NEWSLETTER: Volume 2, Issue 2


This is part of the MENA Politics Newsletter, Volume 2, Issue 2, Fall 2019. Download the PDF of the full issue here.

By Nate Grubman, Yale University

In recent years, a growing body of scholarship has focused on the interaction of cultural identity and class as potential bases for partisanship in the Arab world. A number of puzzles have emerged: Following the 2010 to 2011 uprisings driven in large part by economic grievances, why did party systems in Egypt and Tunisia revolve more tightly around competing notions of religious and national identity than competing economic orientations?[1] Why did many of the poor turn to Islamist parties rather than Marxist-Leninist or Arab nationalist ones?[2] How can the perceived dominance of a secularist-Islamist cleavage and the popularity of Islamist parties be reconciled with the observation that citizens of Arab countries are concerned with the mundane economic issues that preoccupy other people of the world?[3]

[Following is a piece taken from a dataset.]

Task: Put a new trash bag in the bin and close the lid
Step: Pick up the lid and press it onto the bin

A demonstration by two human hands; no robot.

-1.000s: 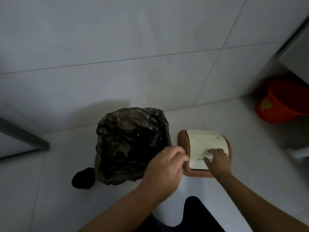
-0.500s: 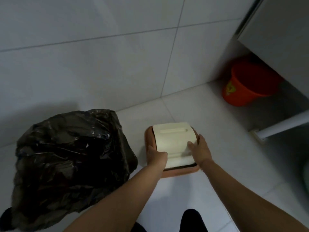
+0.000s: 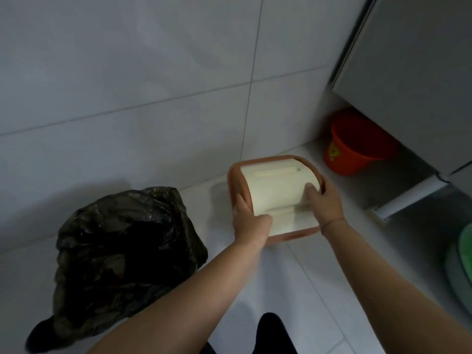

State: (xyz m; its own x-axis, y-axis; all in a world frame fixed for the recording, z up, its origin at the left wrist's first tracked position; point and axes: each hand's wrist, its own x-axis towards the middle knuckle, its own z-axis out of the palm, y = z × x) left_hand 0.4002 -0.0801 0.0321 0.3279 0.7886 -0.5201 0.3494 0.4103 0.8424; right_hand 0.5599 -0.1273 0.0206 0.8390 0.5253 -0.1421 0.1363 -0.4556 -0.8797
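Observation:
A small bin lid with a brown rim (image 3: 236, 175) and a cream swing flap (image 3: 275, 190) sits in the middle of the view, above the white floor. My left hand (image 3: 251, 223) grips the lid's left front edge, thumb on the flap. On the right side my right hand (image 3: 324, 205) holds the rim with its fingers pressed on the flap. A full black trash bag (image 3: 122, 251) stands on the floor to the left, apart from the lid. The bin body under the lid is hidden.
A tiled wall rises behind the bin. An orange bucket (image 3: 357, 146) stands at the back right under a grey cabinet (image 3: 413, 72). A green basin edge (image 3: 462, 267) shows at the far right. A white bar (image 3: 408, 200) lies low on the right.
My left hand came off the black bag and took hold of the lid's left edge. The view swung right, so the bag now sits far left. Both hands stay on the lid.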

In this article, I argue that the application of text-as-data methods to the speech disseminated by politicians can contribute new insight to each of these questions. Text-as-data methods can help researchers identify the issues on which politicians focus and the main differences in the ways they discuss said issues. These methods can be particularly valuable in understanding unfamiliar political actors, learning where familiar political actors stand with regard to unfamiliar issues (such as Islamists talking about purchasing power), or some combination thereof. To ground the discussion of the methods, I discuss my use of ideological scaling methods in an ongoing project to understand the choices presented by post-uprising Tunisian politicians, especially on economic issues. I reflect on my unreasonably high initial hopes, the conclusions I have drawn after several years of research, and potential uses for these methods beyond Tunisia.

How and why to scale campaign materials

Survey research has raised a set of puzzles regarding the place of economic policy differences in partisanship in the Arab world. Researchers have noted that those usually expected to support the left—the poor and other advocates of redistribution—have generally not in the Arab world.[4] Furthermore, shortly after Egypt and Tunisia’s party-system liberalizations, efforts to task survey respondents with mapping the parties onto an economic spectrum produced inconclusive or puzzling results.[5]

These findings raise questions about the choices parties have presented to voters, especially with regard to economic problems. Did political parties in Egypt and Tunisia diverge in their approaches to economic issues? If so, which parties positioned themselves on the “economic left” traditionally identified by researchers and which ones set up on the right? Alternatively, did they diverge in ways not captured by capitalist-socialist, equality-growth seeking, or statist-individualist dichotomies? How did these distinctions regarding economic issues map onto other ideological dimensions such as the one pitting Islamists against more secularist rivals?

Motivated in part by these questions, my dissertation focuses on why the post-uprising Tunisian party system seemed to offer starker choices regarding identity issues and muted those related to economic policy, despite many of the ingredients for the type of default left-right politics often assumed by political scientists. Part of the project uses text-as-data methods to understand and describe distinctions in how Tunisian politicians talk about economic problems. Using unsupervised methods of scaling political party platforms, as well as conducting interviews with their authors and other politicians, I show that, rather than staking out positions varying in their orientation to capitalism or socialism, Tunisian parties have instead generally competed through valence-based claims to competence.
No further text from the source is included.